In 1977, NASA began recruiting minorities and women to the space program, and Resnik applied. After receiving academic honors for her doctoral work in electrical engineering, Resnik was one of six women accepted into the program. She would be the second American woman to fly in space.

During her first six years at NASA, Resnik specialized in the operation of a remote-control mechanical arm that moved objects located outside the spacecraft. In 1984, on her first space flight on the shuttle Discovery, she was responsible for unfurling a 102-foot-long solar sail, which, on future missions, would be used to capture the sun’s energy.

NASA’s Challenger, Flight 51-L, was Dr. Resnik’s second space launch. She was to have assisted in photographing Halley’s comet. The mission endured three delays before taking off at 11:38 a.m. on January 28, 1986. Seventy-three seconds into the flight, the space shuttle exploded in midair due to hydrogen leakage caused by faulty O-ring seals. Along with her six crew members, Judith Resnik died in one of the worst space disasters in history.

Bibliography: Judith Resnik by Lynn Cohen, courtesy of (Jewish Women’s Archive)

Jeffrey Hoffman

Dr. Jeffrey Hoffman was hooked on space since childhood, in the age of Flash Gordon and Buck Rogers. He grew up, got married, and one night his wife read aloud a passage in a book that said that Jews in New York City are so diverse that they can’t be stereotyped; the only valid generalization is that no Jew has ever been an astronaut or will ever be an astronaut. Hoffman decided to prove that wrong, and to honor his Jewish heritage in space.

He moved to Houston, became the first astronaut to log over 1,000 hours in space, and went up into the firmament five times, including a mission to fix the Hubble telescope.

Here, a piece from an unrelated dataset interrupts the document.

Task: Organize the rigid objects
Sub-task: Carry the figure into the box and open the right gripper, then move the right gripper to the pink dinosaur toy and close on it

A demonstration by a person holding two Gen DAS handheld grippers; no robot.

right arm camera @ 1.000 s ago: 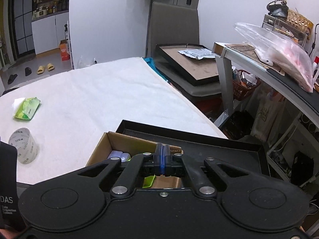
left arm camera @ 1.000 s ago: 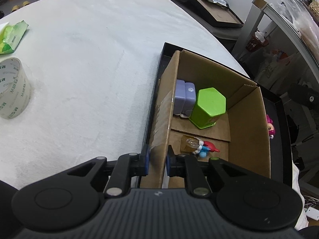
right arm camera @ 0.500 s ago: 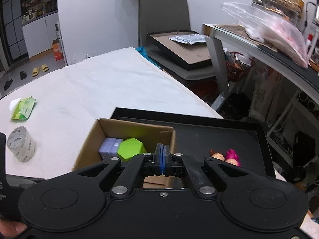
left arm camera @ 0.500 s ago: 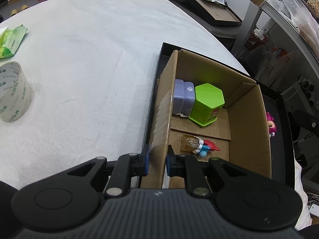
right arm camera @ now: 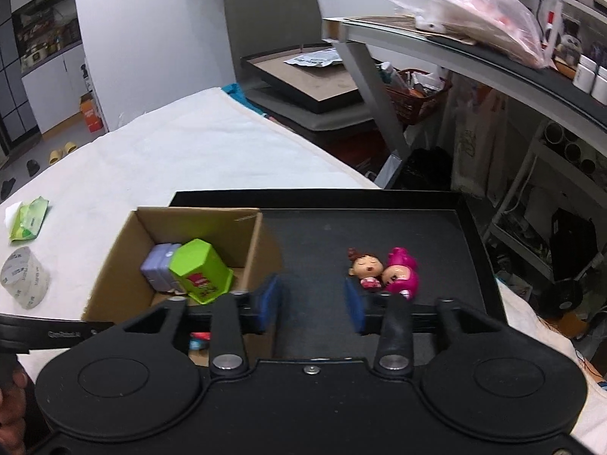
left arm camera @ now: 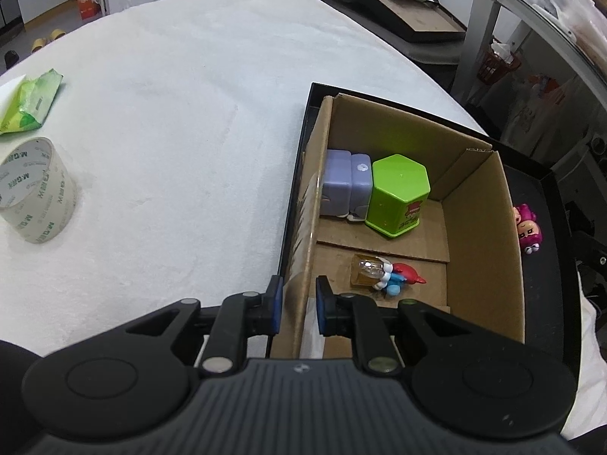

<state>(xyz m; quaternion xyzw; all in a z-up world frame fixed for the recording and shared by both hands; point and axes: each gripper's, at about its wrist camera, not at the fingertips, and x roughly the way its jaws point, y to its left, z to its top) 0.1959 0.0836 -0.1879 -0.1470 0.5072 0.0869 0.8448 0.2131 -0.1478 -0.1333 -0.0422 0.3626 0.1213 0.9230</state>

On his first flight, Hoffman took a mezuzah along, and velcroed it onto the sleeping bunk the astronauts used in rotation. “You can’t nail a mezuzah to the door of a space shuttle,” the astronaut explained with a grin.

On a subsequent flight, he went up 400 miles at a speed of 18,000 mph — with six other crew members — to repair the Hubble, in September 1993. The Hubble mission occurred during Chanukah, and in addition to a mezuzah and other small Jewish objects, Hoffman took along a dreidel (a Chanukah top). Images were sent back to mission control, so he decided to explain what a dreidel was. He went on TV, talking about Chanukah and spinning thedreidel to demonstrate the game. The little top floated magically in the cabin, suspended in mid-air. Then he showed the cameras — and the world — a small portable menorah he brought along, but of course there was no candle lighting.

Dr. Hoffman has said: “I thoroughly hope that when humans go to settle Mars, Jews will go too and bring their Jewishness. It’s part of what makes the world holy and we should bring it wherever we go.”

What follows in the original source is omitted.